Problem statement :: Please write each record out again word for word.

[Data excerpts]
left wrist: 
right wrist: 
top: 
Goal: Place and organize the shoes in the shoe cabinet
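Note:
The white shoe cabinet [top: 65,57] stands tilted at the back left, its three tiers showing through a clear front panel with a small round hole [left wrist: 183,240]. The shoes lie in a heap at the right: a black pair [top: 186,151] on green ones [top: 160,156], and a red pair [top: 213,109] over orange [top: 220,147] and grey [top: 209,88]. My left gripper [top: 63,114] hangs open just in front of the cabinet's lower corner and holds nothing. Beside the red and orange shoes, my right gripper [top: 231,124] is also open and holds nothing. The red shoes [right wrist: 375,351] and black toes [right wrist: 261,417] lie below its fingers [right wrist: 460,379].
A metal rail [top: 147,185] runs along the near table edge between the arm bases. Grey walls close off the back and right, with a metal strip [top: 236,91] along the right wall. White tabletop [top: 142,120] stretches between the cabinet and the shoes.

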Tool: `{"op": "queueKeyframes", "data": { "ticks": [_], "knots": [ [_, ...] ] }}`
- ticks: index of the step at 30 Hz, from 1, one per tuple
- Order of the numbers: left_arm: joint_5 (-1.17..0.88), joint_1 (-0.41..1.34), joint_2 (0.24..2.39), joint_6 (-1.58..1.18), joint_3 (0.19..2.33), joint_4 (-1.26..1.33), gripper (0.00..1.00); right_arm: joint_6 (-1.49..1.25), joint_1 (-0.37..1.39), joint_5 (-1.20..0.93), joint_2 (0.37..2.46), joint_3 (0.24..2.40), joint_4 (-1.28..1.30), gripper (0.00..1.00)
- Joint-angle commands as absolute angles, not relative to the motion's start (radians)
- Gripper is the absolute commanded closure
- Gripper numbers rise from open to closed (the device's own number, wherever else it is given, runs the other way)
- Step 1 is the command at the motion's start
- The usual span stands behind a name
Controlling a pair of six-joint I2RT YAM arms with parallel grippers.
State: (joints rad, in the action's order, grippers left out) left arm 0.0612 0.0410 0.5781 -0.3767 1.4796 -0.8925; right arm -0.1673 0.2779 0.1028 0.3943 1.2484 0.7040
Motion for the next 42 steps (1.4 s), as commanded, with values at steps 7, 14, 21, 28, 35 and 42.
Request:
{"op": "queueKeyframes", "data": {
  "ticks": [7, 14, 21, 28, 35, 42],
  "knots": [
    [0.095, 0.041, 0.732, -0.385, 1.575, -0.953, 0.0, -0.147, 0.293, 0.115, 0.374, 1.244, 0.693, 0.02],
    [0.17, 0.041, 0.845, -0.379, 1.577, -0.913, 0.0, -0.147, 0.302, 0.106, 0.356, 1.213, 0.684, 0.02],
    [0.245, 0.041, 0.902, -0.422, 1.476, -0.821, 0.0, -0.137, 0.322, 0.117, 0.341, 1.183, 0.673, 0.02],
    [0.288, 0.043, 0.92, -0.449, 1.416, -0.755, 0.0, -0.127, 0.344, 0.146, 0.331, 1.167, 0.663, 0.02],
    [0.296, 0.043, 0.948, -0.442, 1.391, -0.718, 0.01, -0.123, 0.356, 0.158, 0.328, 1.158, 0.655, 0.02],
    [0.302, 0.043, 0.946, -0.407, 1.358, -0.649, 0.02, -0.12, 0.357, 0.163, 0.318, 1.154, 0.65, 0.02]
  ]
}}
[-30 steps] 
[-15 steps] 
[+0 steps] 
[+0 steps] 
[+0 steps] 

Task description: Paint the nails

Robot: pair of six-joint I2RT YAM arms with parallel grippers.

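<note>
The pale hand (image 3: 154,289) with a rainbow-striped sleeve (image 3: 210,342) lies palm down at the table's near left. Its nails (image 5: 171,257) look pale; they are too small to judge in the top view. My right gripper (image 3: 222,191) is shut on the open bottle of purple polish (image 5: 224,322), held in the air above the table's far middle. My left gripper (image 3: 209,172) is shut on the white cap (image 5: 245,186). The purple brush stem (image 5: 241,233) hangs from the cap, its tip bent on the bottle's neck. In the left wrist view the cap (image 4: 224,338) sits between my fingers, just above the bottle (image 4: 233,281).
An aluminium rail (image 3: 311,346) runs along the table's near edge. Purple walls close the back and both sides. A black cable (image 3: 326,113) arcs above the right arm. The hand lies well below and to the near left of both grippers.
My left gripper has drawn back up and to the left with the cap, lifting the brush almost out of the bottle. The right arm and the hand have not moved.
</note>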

Reply to the task ::
left wrist: 
right wrist: 
top: 
Goal: Place and organize the shoes in the shoe cabinet
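Note:
The white shoe cabinet [top: 65,57] stands tilted at the back left, its three tiers showing through a clear front panel with a small round hole [left wrist: 183,240]. The shoes lie in a heap at the right: a black pair [top: 186,151] on green ones [top: 160,156], and a red pair [top: 213,109] over orange [top: 220,147] and grey [top: 209,88]. My left gripper [top: 63,114] hangs open just in front of the cabinet's lower corner and holds nothing. Beside the red and orange shoes, my right gripper [top: 231,124] is also open and holds nothing. The red shoes [right wrist: 375,351] and black toes [right wrist: 261,417] lie below its fingers [right wrist: 460,379].
A metal rail [top: 147,185] runs along the near table edge between the arm bases. Grey walls close off the back and right, with a metal strip [top: 236,91] along the right wall. White tabletop [top: 142,120] stretches between the cabinet and the shoes.
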
Tool: `{"op": "queueKeyframes", "data": { "ticks": [_], "knots": [ [_, ...] ] }}`
- ticks: index of the step at 30 Hz, from 1, one per tuple
- Order of the numbers: left_arm: joint_5 (-1.17..0.88), joint_1 (-0.41..1.34), joint_2 (0.24..2.39), joint_6 (-1.58..1.18), joint_3 (0.19..2.33), joint_4 (-1.26..1.33), gripper (0.00..1.00); right_arm: joint_6 (-1.49..1.25), joint_1 (-0.37..1.39), joint_5 (-1.20..0.93), joint_2 (0.37..2.46), joint_3 (0.24..2.40), joint_4 (-1.28..1.30), gripper (0.00..1.00)
- Joint-angle commands as absolute angles, not relative to the motion's start (radians)
- Gripper is the absolute commanded closure
- Gripper numbers rise from open to closed (the device's own number, wherever else it is given, runs the other way)
- Step 1 is the command at the motion's start
- The usual span stands behind a name
Controlling a pair of six-joint I2RT YAM arms with parallel grippers.
State: (joints rad, in the action's order, grippers left out) left arm 0.0612 0.0410 0.5781 -0.3767 1.4796 -0.8925; right arm -0.1673 0.2779 0.1028 0.3943 1.2484 0.7040
Motion for the next 42 steps (1.4 s), as commanded, with values at steps 7, 14, 21, 28, 35 and 42.
Request:
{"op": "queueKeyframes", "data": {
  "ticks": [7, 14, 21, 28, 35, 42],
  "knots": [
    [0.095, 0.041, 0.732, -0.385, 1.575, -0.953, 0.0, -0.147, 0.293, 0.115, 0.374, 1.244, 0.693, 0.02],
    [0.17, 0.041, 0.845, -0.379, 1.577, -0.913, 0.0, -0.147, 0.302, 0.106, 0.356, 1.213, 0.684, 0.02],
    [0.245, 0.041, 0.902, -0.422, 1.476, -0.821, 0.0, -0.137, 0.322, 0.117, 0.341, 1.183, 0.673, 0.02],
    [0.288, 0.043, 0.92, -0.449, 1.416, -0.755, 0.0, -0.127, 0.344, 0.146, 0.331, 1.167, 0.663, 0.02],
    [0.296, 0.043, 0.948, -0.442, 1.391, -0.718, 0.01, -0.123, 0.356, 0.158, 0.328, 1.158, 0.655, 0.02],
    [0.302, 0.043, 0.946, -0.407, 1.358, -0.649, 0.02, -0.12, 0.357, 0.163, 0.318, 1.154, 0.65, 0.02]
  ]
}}
[-30 steps] 
[-15 steps] 
[+0 steps] 
[+0 steps] 
[+0 steps] 

Task description: Paint the nails

Robot: pair of six-joint I2RT YAM arms with parallel grippers.

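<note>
The pale hand (image 3: 154,289) with a rainbow-striped sleeve (image 3: 210,342) lies palm down at the table's near left. Its nails (image 5: 171,257) look pale; they are too small to judge in the top view. My right gripper (image 3: 222,191) is shut on the open bottle of purple polish (image 5: 224,322), held in the air above the table's far middle. My left gripper (image 3: 209,172) is shut on the white cap (image 5: 245,186). The purple brush stem (image 5: 241,233) hangs from the cap, its tip bent on the bottle's neck. In the left wrist view the cap (image 4: 224,338) sits between my fingers, just above the bottle (image 4: 233,281).
An aluminium rail (image 3: 311,346) runs along the table's near edge. Purple walls close the back and both sides. A black cable (image 3: 326,113) arcs above the right arm. The hand lies well below and to the near left of both grippers.
My left gripper has drawn back up and to the left with the cap, lifting the brush almost out of the bottle. The right arm and the hand have not moved.
</note>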

The output requires no additions.